Follow-up to #3 (Plan F).
Plan F's enroot load docker:// path materializes the merged image into a single ZFS template per image (cached by image config digest). That covers most cases but loses several properties that the per-layer-clone-chain approach (mirroring Docker's own zfs storage driver) would give us. Plan G is the opt-in mode that adds the per-layer path alongside Plan F's single-merge path, gated on a config flag like ENROOT_ZFS_LAYER_CHAIN=y.
Why it's worth doing
For HPC / CI hosts that pull many images sharing common bases, the current single-merge design wastes disk and CPU. Per-layer chains would buy back:
- Cross-image layer dedup at the dataset level. Two images sharing a Debian base store the base bytes once instead of twice. Block-level
dedup=on recovers this in Plan F's design but at ~5–6 GB RAM per TB indexed; per-layer datasets dedup for free.
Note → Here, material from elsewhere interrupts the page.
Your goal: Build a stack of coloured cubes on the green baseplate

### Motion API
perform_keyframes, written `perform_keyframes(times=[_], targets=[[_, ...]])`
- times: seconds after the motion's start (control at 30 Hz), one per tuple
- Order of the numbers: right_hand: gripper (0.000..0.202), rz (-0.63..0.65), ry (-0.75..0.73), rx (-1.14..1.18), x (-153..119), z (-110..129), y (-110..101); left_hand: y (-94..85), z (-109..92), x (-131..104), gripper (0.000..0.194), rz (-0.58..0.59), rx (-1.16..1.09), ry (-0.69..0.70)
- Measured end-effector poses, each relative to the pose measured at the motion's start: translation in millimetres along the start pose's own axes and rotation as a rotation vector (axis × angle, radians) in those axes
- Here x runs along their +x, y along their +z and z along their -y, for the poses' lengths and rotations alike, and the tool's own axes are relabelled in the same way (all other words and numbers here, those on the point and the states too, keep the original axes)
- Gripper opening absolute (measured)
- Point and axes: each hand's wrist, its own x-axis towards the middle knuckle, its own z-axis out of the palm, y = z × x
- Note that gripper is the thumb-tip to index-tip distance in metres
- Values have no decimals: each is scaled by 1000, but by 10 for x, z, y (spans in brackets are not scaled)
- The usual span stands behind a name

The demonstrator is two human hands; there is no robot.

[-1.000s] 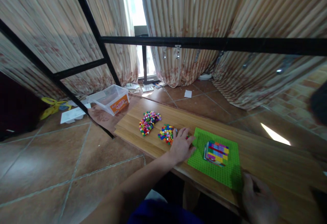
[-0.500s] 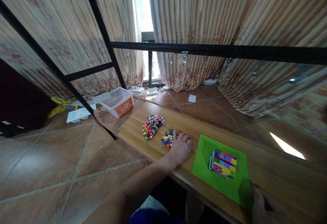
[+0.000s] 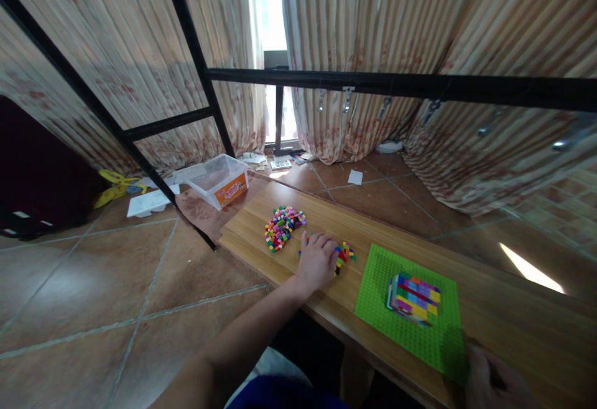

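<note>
My left hand (image 3: 318, 260) reaches over a small pile of colourful toy bricks (image 3: 344, 253). Its fingers are spread and bent slightly down onto the pile, hiding part of it. On a green baseplate (image 3: 375, 284) to the right sits a block built from many-coloured bricks (image 3: 415, 297). At the near right corner of the baseplate rests my right hand (image 3: 494, 378), dim and partly bent. Whether its fingers grip the plate's edge is too dark to tell. A larger heap of loose bricks (image 3: 281, 229) lies left of my left hand.
The narrow wooden table (image 3: 252, 222) carries all of this. Beyond its left end stands a clear plastic bin (image 3: 205, 179) with an orange label. A black metal frame (image 3: 326, 78) runs across in front of the curtains. Papers (image 3: 281, 164) lie on the tiled floor.
My left hand has shifted left across the small pile, uncovering bricks on its right side and spreading them toward the baseplate. My right hand stays beside the baseplate. The view has turned slightly.
</note>
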Motion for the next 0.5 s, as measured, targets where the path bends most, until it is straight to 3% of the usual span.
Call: perform_keyframes(times=[0.13, 0.23, 0.5], targets=[[51, 6, 16, 1, -4, -20, 21, -70, 303, -11, 27, -86, -48, -161], [53, 55, 30, -12, -17, 0, 8, -88, 474, 50, 30, -76, -81, -172], [55, 86, 79, -24, -35, 62, -33, -95, 434, 291, 25, 112, 43, -110]])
- Incremental re-pull cost. When
alpine:3.21 replaces alpine:3.20, only the changed top layers are re-extracted; lower-layer datasets are reused. Plan F re-merges the whole stack.
- Layer-granular cache invalidation. A poisoned layer can be
zfs destroyd in isolation; Plan F throws out the whole template.
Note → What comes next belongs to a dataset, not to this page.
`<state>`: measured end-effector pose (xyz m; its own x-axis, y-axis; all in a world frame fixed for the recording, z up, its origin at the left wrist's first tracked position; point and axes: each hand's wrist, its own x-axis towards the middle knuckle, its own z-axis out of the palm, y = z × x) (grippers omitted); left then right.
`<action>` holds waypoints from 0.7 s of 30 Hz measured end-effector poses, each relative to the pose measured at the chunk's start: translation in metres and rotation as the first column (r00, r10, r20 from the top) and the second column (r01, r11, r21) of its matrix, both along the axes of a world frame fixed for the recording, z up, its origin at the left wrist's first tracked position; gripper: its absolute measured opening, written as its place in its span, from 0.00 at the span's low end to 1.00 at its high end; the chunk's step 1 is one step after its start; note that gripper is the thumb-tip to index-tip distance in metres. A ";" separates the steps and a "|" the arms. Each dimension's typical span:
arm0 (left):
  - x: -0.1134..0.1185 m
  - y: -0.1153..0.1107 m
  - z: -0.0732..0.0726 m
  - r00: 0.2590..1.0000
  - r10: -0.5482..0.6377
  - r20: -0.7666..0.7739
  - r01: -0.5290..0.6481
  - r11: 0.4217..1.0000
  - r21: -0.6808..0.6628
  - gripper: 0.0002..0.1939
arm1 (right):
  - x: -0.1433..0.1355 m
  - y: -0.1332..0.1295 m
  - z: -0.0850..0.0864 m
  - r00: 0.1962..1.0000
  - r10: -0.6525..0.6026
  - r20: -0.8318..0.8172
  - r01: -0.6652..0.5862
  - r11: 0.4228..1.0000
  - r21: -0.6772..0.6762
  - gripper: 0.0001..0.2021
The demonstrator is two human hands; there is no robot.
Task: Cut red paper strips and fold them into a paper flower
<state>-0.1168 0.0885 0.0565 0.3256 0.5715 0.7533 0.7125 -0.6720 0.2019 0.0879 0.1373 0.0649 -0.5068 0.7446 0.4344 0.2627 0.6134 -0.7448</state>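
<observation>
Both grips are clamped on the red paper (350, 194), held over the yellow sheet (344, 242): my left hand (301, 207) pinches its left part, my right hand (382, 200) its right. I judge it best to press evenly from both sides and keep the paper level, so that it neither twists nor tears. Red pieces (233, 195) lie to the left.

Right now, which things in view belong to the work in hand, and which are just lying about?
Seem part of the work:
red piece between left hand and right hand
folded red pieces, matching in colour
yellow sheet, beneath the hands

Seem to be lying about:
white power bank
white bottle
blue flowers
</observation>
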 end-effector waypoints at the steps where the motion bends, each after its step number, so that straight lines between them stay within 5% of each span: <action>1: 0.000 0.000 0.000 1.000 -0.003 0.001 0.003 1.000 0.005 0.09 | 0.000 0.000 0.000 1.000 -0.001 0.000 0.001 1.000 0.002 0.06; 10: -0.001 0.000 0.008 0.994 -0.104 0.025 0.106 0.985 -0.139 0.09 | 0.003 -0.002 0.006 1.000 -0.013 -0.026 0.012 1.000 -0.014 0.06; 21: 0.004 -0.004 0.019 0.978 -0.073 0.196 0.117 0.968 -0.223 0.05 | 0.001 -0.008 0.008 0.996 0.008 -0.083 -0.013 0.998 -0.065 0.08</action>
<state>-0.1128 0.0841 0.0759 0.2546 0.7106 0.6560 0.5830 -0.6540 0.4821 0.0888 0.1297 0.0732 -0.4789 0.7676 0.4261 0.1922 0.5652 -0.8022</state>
- Native ZFS introspection.
zfs list -t all shows the layer chain; zfs send per-layer becomes a sensible cross-host replication primitive.
- Quota accounting matches intuition.
quota=200G on <store>/.templates reflects shared layers once, not multiplied by the number of images that use them.
- Aligns with Docker's
zfs storage driver shape, which ops people already know.
What it costs
- Whiteout/opaque-dir merging in shell. Overlayfs whiteouts are character-device files (
mknod c 0 0); opaque-dir markers are trusted.overlay.opaque=y xattrs. Without the kernel's overlay engine doing the merge, we need to apply these manually during each clone-extract step. Real edge-case surface.
- ~5–15× more dataset objects per image.
zfs list clutter; more bookkeeping.
- Per-layer atomic locks (multiple
.tmp datasets racing).
zfs promote (or chain-preservation alternative) to flatten the leaf into a standalone template — depends on user delegations.
- More complex cache invalidation logic (decide what to destroy when a leaf is reaped vs. when a shared lower layer is reaped).
Sketch of design
zfs::docker_install_from_layers (in src/storage_zfs.sh) gains a check: if ENROOT_ZFS_LAYER_CHAIN=y, dispatch to zfs::docker_install_chain instead. The new function:
- For each layer in stack order, hash the layer tarball (already in
${ENROOT_CACHE_PATH}/<digest> from _prepare_layers) → cache key.
- If
<store>/.layers/<digest>@done exists, reuse; else zfs clone parent@done <new> (or zfs create for the base), apply layer's whiteouts + extracted contents, zfs snapshot @done.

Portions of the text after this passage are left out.